> _Requirement_
Leave out the pictures and retype, exactly, the lines below from the line with "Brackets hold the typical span" up to and including the line with "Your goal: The", nothing more.
----
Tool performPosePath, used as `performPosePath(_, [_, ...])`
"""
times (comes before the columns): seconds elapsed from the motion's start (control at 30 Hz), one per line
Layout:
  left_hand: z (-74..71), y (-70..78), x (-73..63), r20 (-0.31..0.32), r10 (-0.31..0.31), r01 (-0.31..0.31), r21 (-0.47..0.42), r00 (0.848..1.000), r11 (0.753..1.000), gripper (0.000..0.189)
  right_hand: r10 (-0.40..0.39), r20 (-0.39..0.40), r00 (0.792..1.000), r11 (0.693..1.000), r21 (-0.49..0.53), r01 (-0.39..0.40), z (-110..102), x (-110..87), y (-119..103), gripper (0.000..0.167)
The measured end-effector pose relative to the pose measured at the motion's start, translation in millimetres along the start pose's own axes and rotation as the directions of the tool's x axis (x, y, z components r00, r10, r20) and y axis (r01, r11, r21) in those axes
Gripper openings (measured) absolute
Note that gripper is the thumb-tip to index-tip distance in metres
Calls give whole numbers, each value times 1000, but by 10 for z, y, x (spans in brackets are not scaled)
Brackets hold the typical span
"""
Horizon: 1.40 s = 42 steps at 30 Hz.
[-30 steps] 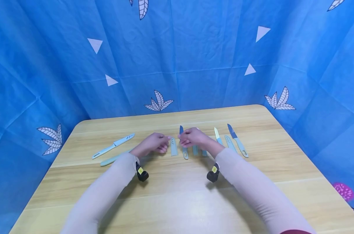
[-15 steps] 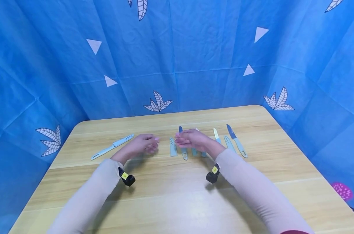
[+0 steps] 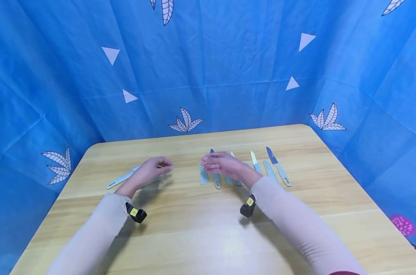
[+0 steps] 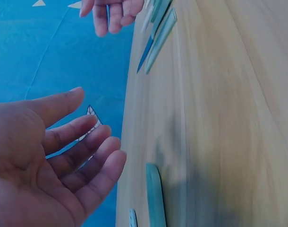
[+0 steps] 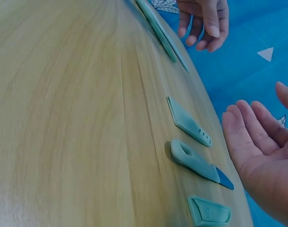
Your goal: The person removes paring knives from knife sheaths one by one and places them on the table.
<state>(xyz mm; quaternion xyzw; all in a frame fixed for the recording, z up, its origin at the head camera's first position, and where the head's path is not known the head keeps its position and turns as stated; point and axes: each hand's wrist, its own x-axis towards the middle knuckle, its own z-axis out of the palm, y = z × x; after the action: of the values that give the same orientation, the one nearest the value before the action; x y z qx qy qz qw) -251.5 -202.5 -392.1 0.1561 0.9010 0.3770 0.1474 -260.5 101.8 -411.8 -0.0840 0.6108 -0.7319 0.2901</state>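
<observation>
My left hand (image 3: pixel 149 171) hovers with loose fingers over two light-green knives at the left, holding nothing. One of these knives (image 3: pixel 117 181) shows its handle beyond my wrist; the other is mostly hidden, though the left wrist view shows a green handle (image 4: pixel 156 201) below the hand. My right hand (image 3: pixel 223 164), palm inward and fingers nearly straight, is above a slotted blade sheath (image 3: pixel 203 178) and a dark-bladed knife (image 3: pixel 217 182). Its palm (image 5: pixel 266 151) is bare in the right wrist view, apart from the sheath and knife beneath.
Right of that knife lie another sheath (image 3: pixel 228 179), a pale-bladed knife (image 3: pixel 256 165), a slotted sheath (image 3: pixel 270 170) and a dark-bladed knife (image 3: pixel 280 171). More pieces are partly hidden under the right forearm. A blue curtain (image 3: pixel 228 95) hangs behind the wooden table (image 3: pixel 208 229).
My left hand has moved left, away from the slotted sheath, and its fingers have loosened. My right hand has shifted slightly left, with its fingers straighter. The knives and sheaths appear unmoved.
</observation>
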Motion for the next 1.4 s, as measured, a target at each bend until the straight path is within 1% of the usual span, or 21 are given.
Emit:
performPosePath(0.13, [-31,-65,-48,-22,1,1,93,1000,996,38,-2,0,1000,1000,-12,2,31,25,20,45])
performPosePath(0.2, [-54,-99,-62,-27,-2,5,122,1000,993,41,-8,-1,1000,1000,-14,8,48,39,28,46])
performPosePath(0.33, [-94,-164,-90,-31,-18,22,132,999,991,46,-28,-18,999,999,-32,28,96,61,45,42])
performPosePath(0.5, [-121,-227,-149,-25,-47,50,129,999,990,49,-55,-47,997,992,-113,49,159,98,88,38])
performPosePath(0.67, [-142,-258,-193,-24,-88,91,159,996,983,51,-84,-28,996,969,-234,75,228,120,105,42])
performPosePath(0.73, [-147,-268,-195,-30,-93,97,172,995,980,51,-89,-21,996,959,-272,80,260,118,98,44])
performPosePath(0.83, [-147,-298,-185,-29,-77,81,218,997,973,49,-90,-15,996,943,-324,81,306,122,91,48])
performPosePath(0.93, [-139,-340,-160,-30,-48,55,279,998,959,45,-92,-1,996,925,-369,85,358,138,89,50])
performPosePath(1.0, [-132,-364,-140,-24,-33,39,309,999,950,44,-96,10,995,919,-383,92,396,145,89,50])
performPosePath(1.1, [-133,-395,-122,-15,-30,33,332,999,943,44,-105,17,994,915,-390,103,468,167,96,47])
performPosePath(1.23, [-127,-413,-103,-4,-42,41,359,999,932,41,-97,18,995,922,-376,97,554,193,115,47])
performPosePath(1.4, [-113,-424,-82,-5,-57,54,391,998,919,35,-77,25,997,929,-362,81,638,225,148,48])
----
> _Result for this task_
Brackets hold the typical span
"""
Horizon: 1.40 s = 42 steps at 30 Hz.
[-30 steps] 
[-15 steps] 
[+0 steps] 
[+0 steps] 
[+0 steps] 
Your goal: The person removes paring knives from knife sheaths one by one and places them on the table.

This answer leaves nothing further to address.